_Task prompt_.
Give back every line of the data, word for word.

_Dataset extract_.
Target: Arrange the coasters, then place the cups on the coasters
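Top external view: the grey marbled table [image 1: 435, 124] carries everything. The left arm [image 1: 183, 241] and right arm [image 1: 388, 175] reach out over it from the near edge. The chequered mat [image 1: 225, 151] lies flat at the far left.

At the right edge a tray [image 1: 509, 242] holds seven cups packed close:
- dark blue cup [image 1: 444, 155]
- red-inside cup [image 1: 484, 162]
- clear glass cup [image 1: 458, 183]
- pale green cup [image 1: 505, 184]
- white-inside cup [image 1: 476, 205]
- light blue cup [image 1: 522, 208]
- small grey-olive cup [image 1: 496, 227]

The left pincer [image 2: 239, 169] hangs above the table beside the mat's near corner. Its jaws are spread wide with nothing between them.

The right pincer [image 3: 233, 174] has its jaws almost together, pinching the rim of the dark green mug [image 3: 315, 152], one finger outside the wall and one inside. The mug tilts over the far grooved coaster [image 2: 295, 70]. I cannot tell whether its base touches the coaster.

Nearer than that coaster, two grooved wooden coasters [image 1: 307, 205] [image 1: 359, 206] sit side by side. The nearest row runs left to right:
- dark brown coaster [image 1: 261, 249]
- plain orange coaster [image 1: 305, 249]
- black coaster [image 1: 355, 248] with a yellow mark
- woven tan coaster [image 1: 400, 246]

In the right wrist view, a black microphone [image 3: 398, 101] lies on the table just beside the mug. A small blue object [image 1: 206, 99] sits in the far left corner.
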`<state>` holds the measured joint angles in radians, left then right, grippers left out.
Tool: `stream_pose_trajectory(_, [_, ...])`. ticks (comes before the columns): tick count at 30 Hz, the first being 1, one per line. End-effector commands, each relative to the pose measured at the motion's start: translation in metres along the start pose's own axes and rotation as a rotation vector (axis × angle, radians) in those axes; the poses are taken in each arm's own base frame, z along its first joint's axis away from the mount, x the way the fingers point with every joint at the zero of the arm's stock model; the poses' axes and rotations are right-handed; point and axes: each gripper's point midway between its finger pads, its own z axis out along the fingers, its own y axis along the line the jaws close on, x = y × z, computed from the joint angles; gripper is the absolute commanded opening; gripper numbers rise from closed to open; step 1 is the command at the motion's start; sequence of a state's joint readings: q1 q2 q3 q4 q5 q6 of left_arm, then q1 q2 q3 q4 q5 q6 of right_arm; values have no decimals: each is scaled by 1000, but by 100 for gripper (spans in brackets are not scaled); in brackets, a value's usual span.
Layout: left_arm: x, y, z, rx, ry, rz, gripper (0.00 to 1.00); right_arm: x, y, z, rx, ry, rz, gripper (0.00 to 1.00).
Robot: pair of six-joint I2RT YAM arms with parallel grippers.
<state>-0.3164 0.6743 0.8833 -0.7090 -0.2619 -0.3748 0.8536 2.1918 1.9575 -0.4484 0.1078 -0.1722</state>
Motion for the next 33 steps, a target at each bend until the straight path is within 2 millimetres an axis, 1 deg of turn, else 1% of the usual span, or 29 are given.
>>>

_Expected answer_.
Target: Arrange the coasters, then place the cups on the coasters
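Top external view: the grey marbled table [image 1: 435, 124] carries everything. The left arm [image 1: 183, 241] and right arm [image 1: 388, 175] reach out over it from the near edge. The chequered mat [image 1: 225, 151] lies flat at the far left.

At the right edge a tray [image 1: 509, 242] holds seven cups packed close:
- dark blue cup [image 1: 444, 155]
- red-inside cup [image 1: 484, 162]
- clear glass cup [image 1: 458, 183]
- pale green cup [image 1: 505, 184]
- white-inside cup [image 1: 476, 205]
- light blue cup [image 1: 522, 208]
- small grey-olive cup [image 1: 496, 227]

The left pincer [image 2: 239, 169] hangs above the table beside the mat's near corner. Its jaws are spread wide with nothing between them.

The right pincer [image 3: 233, 174] has its jaws almost together, pinching the rim of the dark green mug [image 3: 315, 152], one finger outside the wall and one inside. The mug tilts over the far grooved coaster [image 2: 295, 70]. I cannot tell whether its base touches the coaster.

Nearer than that coaster, two grooved wooden coasters [image 1: 307, 205] [image 1: 359, 206] sit side by side. The nearest row runs left to right:
- dark brown coaster [image 1: 261, 249]
- plain orange coaster [image 1: 305, 249]
- black coaster [image 1: 355, 248] with a yellow mark
- woven tan coaster [image 1: 400, 246]

In the right wrist view, a black microphone [image 3: 398, 101] lies on the table just beside the mug. A small blue object [image 1: 206, 99] sits in the far left corner.
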`<state>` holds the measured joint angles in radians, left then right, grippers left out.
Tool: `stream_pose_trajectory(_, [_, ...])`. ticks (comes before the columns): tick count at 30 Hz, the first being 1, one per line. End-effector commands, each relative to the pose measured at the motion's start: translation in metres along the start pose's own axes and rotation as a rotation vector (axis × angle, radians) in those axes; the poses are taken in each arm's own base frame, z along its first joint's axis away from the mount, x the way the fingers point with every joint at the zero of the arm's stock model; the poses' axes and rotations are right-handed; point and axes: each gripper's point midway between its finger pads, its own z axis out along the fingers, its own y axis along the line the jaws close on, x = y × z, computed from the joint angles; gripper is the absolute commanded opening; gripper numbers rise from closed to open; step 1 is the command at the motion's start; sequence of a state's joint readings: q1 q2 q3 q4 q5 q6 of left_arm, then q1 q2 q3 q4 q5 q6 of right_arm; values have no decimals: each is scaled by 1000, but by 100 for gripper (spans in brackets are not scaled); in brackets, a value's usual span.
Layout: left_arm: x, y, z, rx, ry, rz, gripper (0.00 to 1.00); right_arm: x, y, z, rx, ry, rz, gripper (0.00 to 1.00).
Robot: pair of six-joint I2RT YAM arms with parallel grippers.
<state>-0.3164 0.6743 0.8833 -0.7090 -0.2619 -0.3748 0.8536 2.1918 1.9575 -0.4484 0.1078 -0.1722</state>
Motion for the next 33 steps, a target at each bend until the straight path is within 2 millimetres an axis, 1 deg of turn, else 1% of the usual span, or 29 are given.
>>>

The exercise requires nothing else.